**Task statement:** Restate the data exactly as given and keep the pictures out.

**Data extract:**
"""

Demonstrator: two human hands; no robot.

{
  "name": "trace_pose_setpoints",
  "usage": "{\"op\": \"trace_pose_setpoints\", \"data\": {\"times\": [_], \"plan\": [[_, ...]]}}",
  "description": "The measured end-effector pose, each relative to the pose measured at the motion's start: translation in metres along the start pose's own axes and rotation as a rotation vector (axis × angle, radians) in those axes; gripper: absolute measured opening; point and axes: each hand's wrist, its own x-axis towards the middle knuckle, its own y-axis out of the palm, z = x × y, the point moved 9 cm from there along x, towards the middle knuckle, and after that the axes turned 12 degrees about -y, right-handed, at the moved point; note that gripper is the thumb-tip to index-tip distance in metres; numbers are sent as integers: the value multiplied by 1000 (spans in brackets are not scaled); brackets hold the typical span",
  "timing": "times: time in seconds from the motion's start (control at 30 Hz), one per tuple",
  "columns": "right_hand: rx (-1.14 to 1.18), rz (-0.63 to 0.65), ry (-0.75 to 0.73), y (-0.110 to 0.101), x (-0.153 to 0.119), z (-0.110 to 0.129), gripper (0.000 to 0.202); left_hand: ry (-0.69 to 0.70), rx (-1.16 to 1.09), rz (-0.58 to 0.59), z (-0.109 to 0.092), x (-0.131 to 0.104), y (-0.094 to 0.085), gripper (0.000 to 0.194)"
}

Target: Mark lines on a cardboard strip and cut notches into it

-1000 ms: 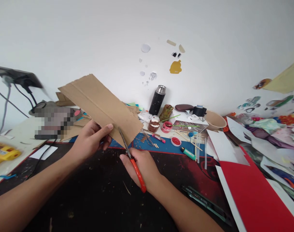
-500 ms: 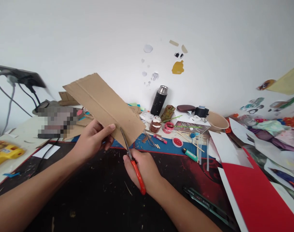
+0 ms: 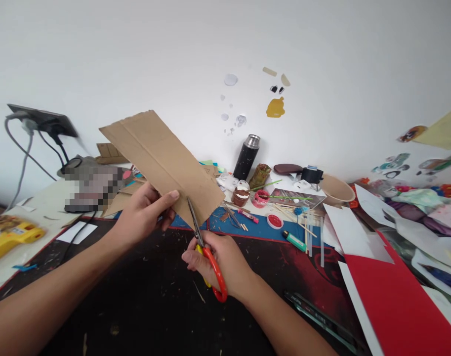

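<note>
My left hand [image 3: 151, 210] pinches the lower left edge of a long piece of brown cardboard [image 3: 162, 158], thumb on top and fingers underneath. The cardboard is held up above the dark mat, tilted, with a crease running along its length. My right hand [image 3: 220, 259] grips a pair of scissors [image 3: 218, 277] with red and yellow handles. The scissor blades lie at the cardboard's lower right part, close to my left thumb, and one blade shows over its face. Some of the right fingers are hidden behind the handles.
Behind the cardboard stand a black flask [image 3: 246, 157], paint jars [image 3: 241, 193] and a beige bowl [image 3: 336, 189]. A green glue tube [image 3: 295, 241] and a utility knife [image 3: 317, 316] lie to the right, near red paper [image 3: 403, 296]. On the left sits a yellow glue gun [image 3: 18, 240].
The scissor handles have turned and spread, so the yellow one now shows beside the red. The cardboard stays in my left hand; the whole view has shifted slightly.
</note>
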Motion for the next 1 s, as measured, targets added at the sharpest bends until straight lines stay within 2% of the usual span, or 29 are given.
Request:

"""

**Your solution:**
Demonstrator: two human hands; no robot.

{
  "name": "trace_pose_setpoints",
  "usage": "{\"op\": \"trace_pose_setpoints\", \"data\": {\"times\": [_], \"plan\": [[_, ...]]}}",
  "description": "The measured end-effector pose, each relative to the pose measured at the motion's start: translation in metres along the start pose's own axes and rotation as a rotation vector (axis × angle, radians) in those axes; gripper: absolute measured opening; point and axes: each hand's wrist, its own x-axis towards the middle knuckle, its own y-axis out of the palm, z = x × y, the point moved 9 cm from there along x, towards the middle knuckle, and after that the axes turned 12 degrees about -y, right-handed, at the moved point; note that gripper is the thumb-tip to index-tip distance in metres; numbers are sent as integers: the value multiplied by 1000 (spans in brackets are not scaled); brackets hold the typical span",
  "timing": "times: time in seconds from the motion's start (control at 30 Hz), one per tuple",
  "columns": "right_hand: rx (-1.14 to 1.18), rz (-0.63 to 0.65), ry (-0.75 to 0.73), y (-0.110 to 0.101), x (-0.153 to 0.119), z (-0.110 to 0.129), gripper (0.000 to 0.202); left_hand: ry (-0.69 to 0.70), rx (-1.16 to 1.09), rz (-0.58 to 0.59), z (-0.109 to 0.092), x (-0.131 to 0.104), y (-0.094 to 0.085), gripper (0.000 to 0.194)"
}

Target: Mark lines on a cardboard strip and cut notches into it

-1000 ms: 
-500 ms: 
+0 ms: 

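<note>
My left hand [image 3: 151, 210] pinches the lower left edge of a long piece of brown cardboard [image 3: 162, 158], thumb on top and fingers underneath. The cardboard is held up above the dark mat, tilted, with a crease running along its length. My right hand [image 3: 220, 259] grips a pair of scissors [image 3: 218, 277] with red and yellow handles. The scissor blades lie at the cardboard's lower right part, close to my left thumb, and one blade shows over its face. Some of the right fingers are hidden behind the handles.
Behind the cardboard stand a black flask [image 3: 246, 157], paint jars [image 3: 241, 193] and a beige bowl [image 3: 336, 189]. A green glue tube [image 3: 295, 241] and a utility knife [image 3: 317, 316] lie to the right, near red paper [image 3: 403, 296]. On the left sits a yellow glue gun [image 3: 18, 240].
The scissor handles have turned and spread, so the yellow one now shows beside the red. The cardboard stays in my left hand; the whole view has shifted slightly.
</note>
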Motion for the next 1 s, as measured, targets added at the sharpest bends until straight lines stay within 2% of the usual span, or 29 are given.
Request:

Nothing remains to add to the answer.